● **Exercise instructions**
Reproduce every entry below exactly, minus the pictures.

● **Dataset content**
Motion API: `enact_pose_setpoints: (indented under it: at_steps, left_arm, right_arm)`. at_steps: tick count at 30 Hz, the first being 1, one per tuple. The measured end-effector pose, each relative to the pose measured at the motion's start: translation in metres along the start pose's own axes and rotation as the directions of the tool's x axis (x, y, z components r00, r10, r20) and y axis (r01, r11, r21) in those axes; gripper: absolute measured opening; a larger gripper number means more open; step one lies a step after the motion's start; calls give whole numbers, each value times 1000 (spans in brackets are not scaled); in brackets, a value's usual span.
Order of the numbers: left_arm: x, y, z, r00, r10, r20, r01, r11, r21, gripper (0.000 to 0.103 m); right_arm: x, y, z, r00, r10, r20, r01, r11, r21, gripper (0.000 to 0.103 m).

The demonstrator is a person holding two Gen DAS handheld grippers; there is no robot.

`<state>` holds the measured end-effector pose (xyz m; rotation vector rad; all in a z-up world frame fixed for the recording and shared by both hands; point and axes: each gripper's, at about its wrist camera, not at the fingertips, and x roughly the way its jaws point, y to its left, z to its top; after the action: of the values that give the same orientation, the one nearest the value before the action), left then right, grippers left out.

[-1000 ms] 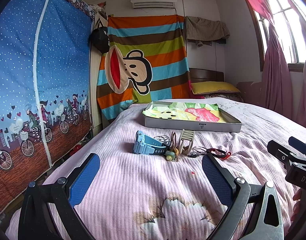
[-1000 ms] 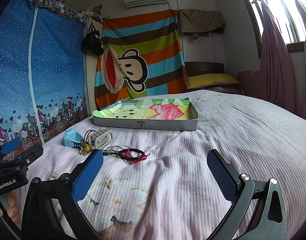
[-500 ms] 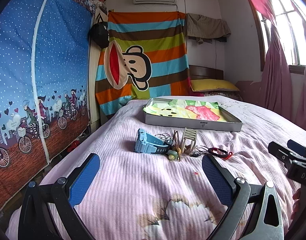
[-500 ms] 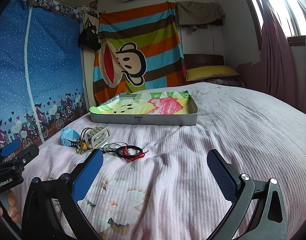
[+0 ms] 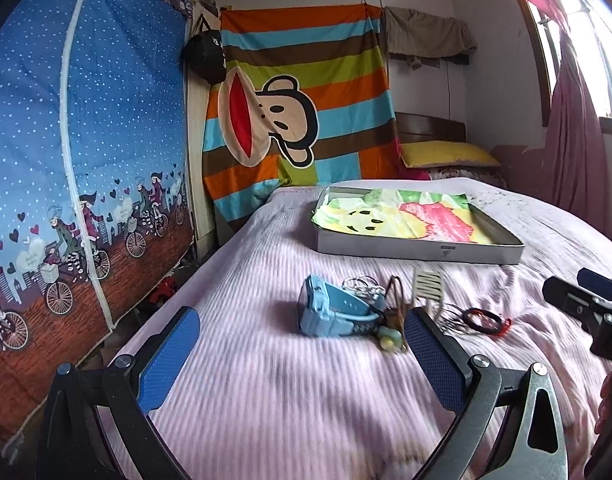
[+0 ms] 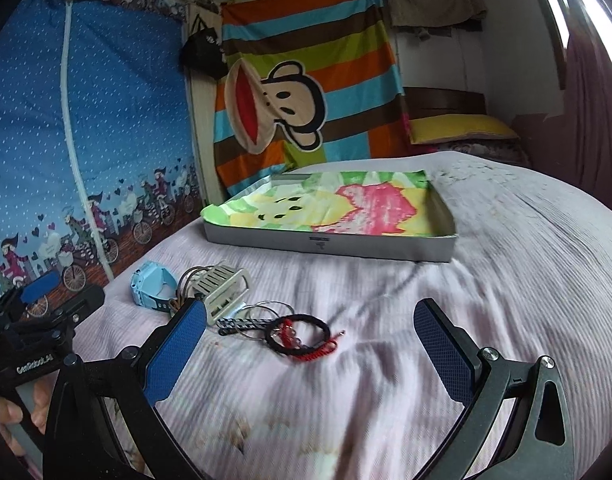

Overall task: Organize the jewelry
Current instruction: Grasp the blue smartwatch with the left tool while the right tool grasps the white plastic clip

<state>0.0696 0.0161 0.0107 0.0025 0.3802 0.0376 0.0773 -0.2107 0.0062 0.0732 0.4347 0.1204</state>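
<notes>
Jewelry (image 6: 242,308) lies heaped on the bed (image 6: 506,280), short of the tray (image 6: 330,244). Left gripper (image 5: 302,344): jaws spread, watch (image 5: 334,312) beyond them. Right gripper (image 6: 318,340): jaws spread, bracelet (image 6: 302,336) between, untouched.

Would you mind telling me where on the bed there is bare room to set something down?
The pink striped bedspread lies bare right of the black-and-red cord bracelet, and in front of the jewellery, nearer the tongs. The shallow grey tray holds only its colourful liner. It is crowded from the light blue watch to that bracelet.
</notes>
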Motion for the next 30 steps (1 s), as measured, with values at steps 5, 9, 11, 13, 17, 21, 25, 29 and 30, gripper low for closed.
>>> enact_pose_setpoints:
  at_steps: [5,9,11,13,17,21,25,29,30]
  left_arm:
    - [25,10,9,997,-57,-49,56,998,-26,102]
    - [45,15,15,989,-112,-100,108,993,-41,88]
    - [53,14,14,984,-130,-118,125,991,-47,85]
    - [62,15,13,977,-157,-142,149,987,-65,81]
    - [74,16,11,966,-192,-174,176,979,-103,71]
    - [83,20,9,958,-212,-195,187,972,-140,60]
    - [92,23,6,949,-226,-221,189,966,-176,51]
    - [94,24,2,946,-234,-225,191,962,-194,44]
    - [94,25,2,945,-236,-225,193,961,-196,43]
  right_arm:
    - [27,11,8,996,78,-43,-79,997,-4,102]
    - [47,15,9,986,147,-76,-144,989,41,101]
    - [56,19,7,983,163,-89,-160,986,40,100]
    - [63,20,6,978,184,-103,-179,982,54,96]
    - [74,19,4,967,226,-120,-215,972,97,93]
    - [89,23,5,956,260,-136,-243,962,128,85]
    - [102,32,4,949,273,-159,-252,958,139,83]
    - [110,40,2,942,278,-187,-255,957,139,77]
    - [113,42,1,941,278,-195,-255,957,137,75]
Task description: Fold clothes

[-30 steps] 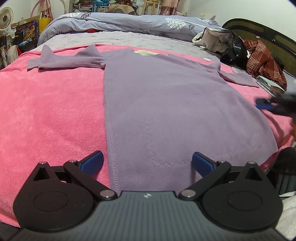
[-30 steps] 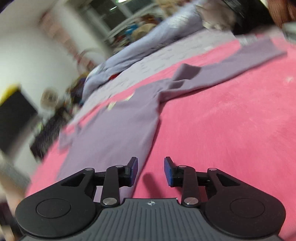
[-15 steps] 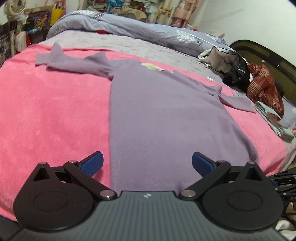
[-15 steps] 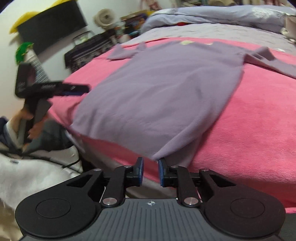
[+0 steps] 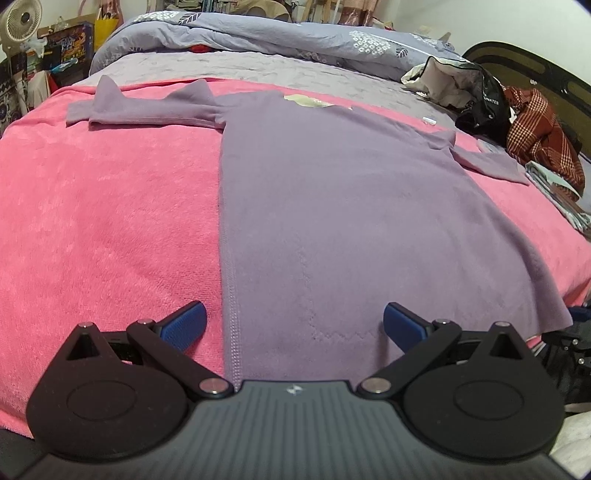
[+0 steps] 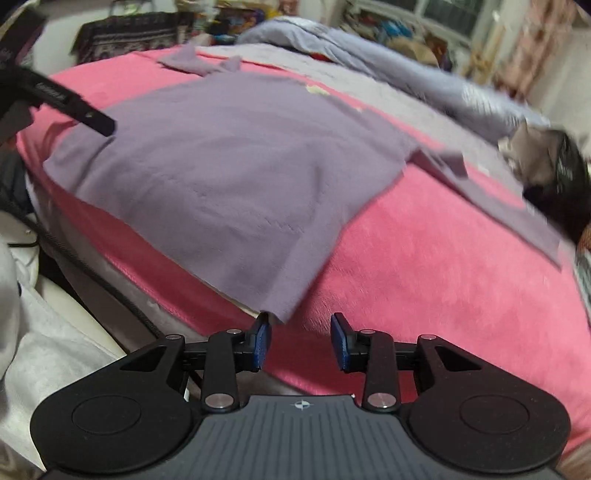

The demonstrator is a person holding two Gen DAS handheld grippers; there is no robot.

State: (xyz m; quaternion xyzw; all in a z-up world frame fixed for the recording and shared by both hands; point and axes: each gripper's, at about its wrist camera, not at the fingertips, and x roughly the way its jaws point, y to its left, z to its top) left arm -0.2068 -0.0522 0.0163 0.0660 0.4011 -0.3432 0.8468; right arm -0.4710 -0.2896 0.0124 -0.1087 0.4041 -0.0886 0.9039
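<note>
A lilac long-sleeved top (image 5: 332, 192) lies flat on a pink blanket (image 5: 103, 221), hem toward me, sleeves spread left (image 5: 147, 110) and right (image 5: 491, 166). My left gripper (image 5: 294, 325) is wide open and empty, low over the hem's left corner. The top shows in the right wrist view (image 6: 229, 166) too. My right gripper (image 6: 300, 341) is open and empty, just short of the hem's right corner (image 6: 277, 314), which hangs at the bed edge. The left gripper shows at that view's left edge (image 6: 74, 107).
A blue-grey duvet (image 5: 277, 33) is bunched at the bed's far side. A black bag (image 5: 476, 99) and a red plaid cloth (image 5: 535, 136) lie at the far right by the dark headboard. A fan (image 5: 22, 22) and clutter stand at the far left. White fabric (image 6: 44, 332) lies beside the bed.
The right gripper swung from the sleeve side to the hem's right corner and its jaws opened wider. The left gripper stayed open at the hem's left corner.
</note>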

● **Response**
Motion API: `enact_pose_setpoints: (indented under it: at_steps, left_arm, right_arm)`. at_steps: tick count at 30 Hz, the first being 1, one per tuple. The measured end-effector pose, each relative to the pose measured at the motion's start: translation in metres along the start pose's own axes and rotation as the directions of the tool's x axis (x, y, z components r00, r10, r20) and y axis (r01, r11, r21) in those axes; gripper: absolute measured opening; a larger gripper number means more open; step one lies a step after the motion's start; calls give whole numbers, each value times 1000 (spans in brackets are not scaled); in brackets, a value's usual span.
Order of the numbers: left_arm: x, y, z, r00, r10, r20, r01, r11, r21, gripper (0.000 to 0.103 m); right_arm: x, y, z, r00, r10, r20, r01, r11, r21, gripper (0.000 to 0.103 m).

The demonstrator is a person holding two Gen DAS handheld grippers; there is no robot.

`<state>` holds the measured end-effector pose (xyz m; rotation vector rad; all in a z-up world frame fixed for the recording and shared by both hands; point and axes: each gripper's, at about its wrist camera, not at the fingertips, and x roughly the way its jaws point, y to its left, z to its top; after the action: of the values that give the same orientation, the one nearest the value before the action), left then right, grippers left out.

[-1000 ms] 
[-1000 ms] 
[-500 ms] 
[-500 ms] 
[+0 ms] 
[+0 ms] 

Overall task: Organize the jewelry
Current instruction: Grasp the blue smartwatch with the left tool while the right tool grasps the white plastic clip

<state>0.0696 0.0161 0.0107 0.0025 0.3802 0.0376 0.0773 -0.2107 0.0062 0.0732 0.4347 0.1204</state>
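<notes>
Jewelry (image 6: 242,308) lies heaped on the bed (image 6: 506,280), short of the tray (image 6: 330,244). Left gripper (image 5: 302,344): jaws spread, watch (image 5: 334,312) beyond them. Right gripper (image 6: 318,340): jaws spread, bracelet (image 6: 302,336) between, untouched.

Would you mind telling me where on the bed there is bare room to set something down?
The pink striped bedspread lies bare right of the black-and-red cord bracelet, and in front of the jewellery, nearer the tongs. The shallow grey tray holds only its colourful liner. It is crowded from the light blue watch to that bracelet.
</notes>
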Motion for the next 30 steps (1 s), as measured, with values at steps 5, 9, 11, 13, 17, 21, 25, 29 and 30, gripper low for closed.
>>> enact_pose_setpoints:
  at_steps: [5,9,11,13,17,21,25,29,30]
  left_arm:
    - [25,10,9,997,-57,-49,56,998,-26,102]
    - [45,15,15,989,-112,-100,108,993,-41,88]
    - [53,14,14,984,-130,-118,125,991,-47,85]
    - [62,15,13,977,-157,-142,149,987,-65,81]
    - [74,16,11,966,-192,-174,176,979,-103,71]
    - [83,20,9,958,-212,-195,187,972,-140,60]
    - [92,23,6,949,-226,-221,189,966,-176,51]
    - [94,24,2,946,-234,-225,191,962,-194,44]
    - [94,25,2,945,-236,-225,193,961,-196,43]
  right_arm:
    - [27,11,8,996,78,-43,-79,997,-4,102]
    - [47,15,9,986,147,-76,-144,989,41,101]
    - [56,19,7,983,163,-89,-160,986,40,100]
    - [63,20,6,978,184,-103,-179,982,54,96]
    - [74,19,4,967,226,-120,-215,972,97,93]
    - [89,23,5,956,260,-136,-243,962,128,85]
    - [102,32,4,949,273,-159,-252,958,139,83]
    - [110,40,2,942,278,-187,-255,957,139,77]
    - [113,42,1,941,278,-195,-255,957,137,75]
Task description: Fold clothes

[-30 steps] 
[-30 steps] 
[-15 steps] 
[-15 steps] 
[+0 steps] 
[+0 steps] 

The demonstrator is a person holding two Gen DAS handheld grippers; there is no robot.

State: (xyz m; quaternion xyzw; all in a z-up world frame fixed for the recording and shared by both hands; point and axes: each gripper's, at about its wrist camera, not at the fingertips, and x roughly the way its jaws point, y to its left, z to its top) left arm -0.2068 -0.0522 0.0163 0.0660 0.4011 -0.3432 0.8468; right arm -0.4710 -0.2896 0.0124 -0.1087 0.4041 -0.0886 0.9039
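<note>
A lilac long-sleeved top (image 5: 332, 192) lies flat on a pink blanket (image 5: 103, 221), hem toward me, sleeves spread left (image 5: 147, 110) and right (image 5: 491, 166). My left gripper (image 5: 294, 325) is wide open and empty, low over the hem's left corner. The top shows in the right wrist view (image 6: 229, 166) too. My right gripper (image 6: 300, 341) is open and empty, just short of the hem's right corner (image 6: 277, 314), which hangs at the bed edge. The left gripper shows at that view's left edge (image 6: 74, 107).
A blue-grey duvet (image 5: 277, 33) is bunched at the bed's far side. A black bag (image 5: 476, 99) and a red plaid cloth (image 5: 535, 136) lie at the far right by the dark headboard. A fan (image 5: 22, 22) and clutter stand at the far left. White fabric (image 6: 44, 332) lies beside the bed.
The right gripper swung from the sleeve side to the hem's right corner and its jaws opened wider. The left gripper stayed open at the hem's left corner.
</note>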

No additional response is needed to complete this exercise.